DATASET CONTENT →
· · · ·

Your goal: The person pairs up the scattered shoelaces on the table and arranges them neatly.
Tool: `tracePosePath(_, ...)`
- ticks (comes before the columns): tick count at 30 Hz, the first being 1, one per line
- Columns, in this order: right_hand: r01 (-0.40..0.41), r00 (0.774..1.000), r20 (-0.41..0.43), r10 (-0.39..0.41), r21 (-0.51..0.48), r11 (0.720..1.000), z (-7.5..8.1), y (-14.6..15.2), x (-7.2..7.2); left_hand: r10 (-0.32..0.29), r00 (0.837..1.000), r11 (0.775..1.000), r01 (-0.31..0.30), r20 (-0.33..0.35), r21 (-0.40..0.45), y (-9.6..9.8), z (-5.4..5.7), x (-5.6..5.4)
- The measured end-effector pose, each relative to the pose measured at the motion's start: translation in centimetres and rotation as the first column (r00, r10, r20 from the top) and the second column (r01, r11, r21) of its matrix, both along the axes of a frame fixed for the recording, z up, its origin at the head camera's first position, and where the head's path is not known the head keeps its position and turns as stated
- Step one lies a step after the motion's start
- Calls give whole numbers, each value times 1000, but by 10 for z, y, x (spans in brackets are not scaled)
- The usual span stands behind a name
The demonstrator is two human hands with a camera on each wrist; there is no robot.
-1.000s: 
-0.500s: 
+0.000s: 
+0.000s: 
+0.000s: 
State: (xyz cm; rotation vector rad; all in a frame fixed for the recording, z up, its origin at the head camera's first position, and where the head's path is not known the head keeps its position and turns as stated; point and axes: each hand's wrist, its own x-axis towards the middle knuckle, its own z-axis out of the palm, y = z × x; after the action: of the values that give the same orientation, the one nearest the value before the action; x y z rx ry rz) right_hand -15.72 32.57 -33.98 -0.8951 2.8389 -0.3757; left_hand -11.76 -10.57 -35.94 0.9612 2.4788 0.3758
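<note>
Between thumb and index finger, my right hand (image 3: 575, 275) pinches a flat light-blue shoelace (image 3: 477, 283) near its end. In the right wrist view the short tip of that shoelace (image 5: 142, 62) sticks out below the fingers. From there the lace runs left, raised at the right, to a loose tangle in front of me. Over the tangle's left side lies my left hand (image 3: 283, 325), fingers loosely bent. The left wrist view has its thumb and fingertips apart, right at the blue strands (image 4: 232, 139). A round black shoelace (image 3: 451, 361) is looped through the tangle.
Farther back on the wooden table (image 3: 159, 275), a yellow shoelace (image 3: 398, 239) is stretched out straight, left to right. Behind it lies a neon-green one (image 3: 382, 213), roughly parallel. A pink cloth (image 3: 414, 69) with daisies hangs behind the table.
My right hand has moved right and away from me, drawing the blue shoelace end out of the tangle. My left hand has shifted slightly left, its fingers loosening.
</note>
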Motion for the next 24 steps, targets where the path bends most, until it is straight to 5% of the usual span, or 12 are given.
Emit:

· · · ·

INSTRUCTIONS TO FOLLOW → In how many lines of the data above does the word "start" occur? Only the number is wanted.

SOLUTION BELOW → 2